Exercise goal ->
When you write out the listing, keep every character and omit the pictures.

Dataset excerpt ->
--------------------
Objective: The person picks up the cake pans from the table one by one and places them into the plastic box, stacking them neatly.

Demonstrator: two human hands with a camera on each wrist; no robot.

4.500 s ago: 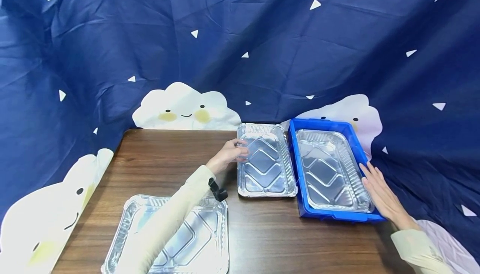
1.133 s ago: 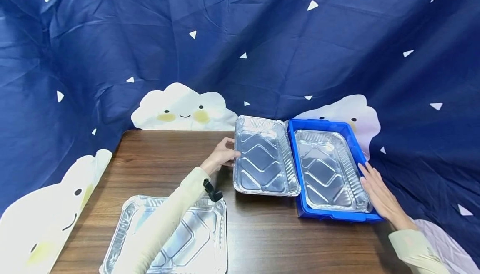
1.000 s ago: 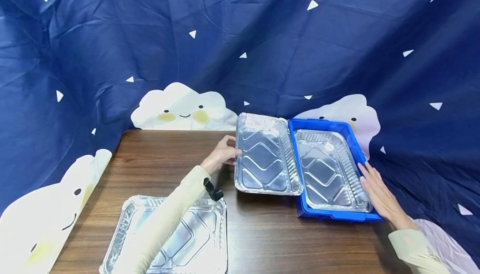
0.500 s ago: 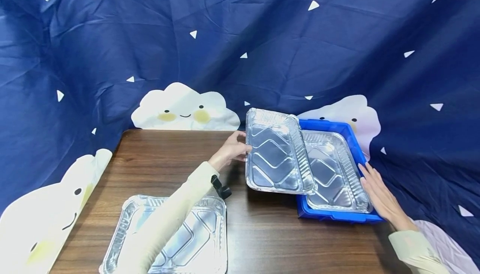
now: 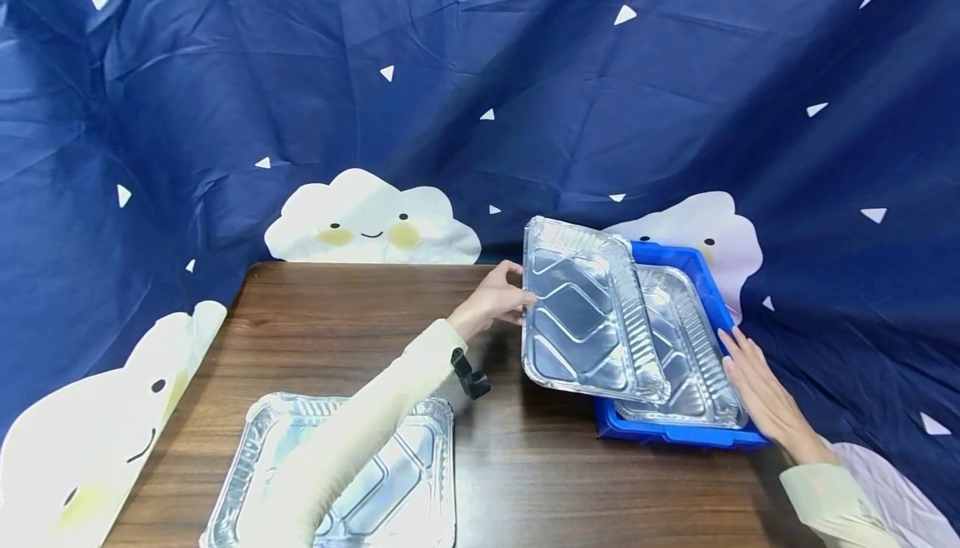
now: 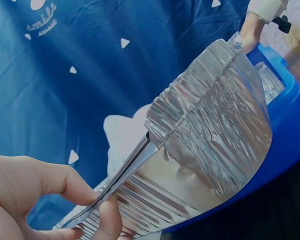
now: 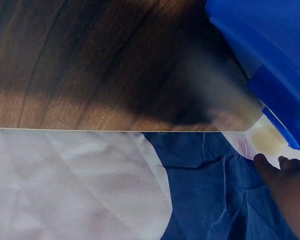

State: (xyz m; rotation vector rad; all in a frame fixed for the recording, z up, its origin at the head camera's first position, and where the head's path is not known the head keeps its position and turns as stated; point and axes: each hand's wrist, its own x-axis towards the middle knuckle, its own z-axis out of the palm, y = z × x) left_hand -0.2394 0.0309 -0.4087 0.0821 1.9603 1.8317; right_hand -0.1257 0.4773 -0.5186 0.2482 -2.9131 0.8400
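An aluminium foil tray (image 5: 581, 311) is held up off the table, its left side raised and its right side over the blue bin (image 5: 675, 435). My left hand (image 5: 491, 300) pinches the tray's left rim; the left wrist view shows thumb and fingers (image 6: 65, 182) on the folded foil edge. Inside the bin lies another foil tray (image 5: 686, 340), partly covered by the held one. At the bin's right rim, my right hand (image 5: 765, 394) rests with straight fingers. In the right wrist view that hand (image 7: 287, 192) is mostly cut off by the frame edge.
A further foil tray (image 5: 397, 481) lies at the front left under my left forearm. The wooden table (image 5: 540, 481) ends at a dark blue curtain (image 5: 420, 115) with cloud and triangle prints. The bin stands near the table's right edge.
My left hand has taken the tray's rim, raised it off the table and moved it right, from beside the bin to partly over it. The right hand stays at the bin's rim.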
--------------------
Solved exercise ->
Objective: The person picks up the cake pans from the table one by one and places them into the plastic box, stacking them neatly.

Demonstrator: two human hands with a camera on each wrist; no robot.

4.500 s ago: 
1.133 s ago: 
1.000 s ago: 
0.500 s ago: 
now: 
now: 
now: 

State: (xyz m; rotation vector rad; all in a frame fixed for the recording, z up, its origin at the head camera's first position, and where the head's path is not known the head keeps its position and turns as stated; point and axes: each hand's wrist, its own x-axis towards the middle knuckle, its own z-axis out of the palm, y = z × x) left_hand -0.2394 0.0309 -0.4087 0.0821 1.9603 1.8317; right_hand -0.1257 0.4773 -0.5186 0.2482 -2.9131 0.8400
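An aluminium foil tray (image 5: 581, 311) is held up off the table, its left side raised and its right side over the blue bin (image 5: 675, 435). My left hand (image 5: 491, 300) pinches the tray's left rim; the left wrist view shows thumb and fingers (image 6: 65, 182) on the folded foil edge. Inside the bin lies another foil tray (image 5: 686, 340), partly covered by the held one. At the bin's right rim, my right hand (image 5: 765, 394) rests with straight fingers. In the right wrist view that hand (image 7: 287, 192) is mostly cut off by the frame edge.
A further foil tray (image 5: 397, 481) lies at the front left under my left forearm. The wooden table (image 5: 540, 481) ends at a dark blue curtain (image 5: 420, 115) with cloud and triangle prints. The bin stands near the table's right edge.
My left hand has taken the tray's rim, raised it off the table and moved it right, from beside the bin to partly over it. The right hand stays at the bin's rim.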

No further work remains on the exercise.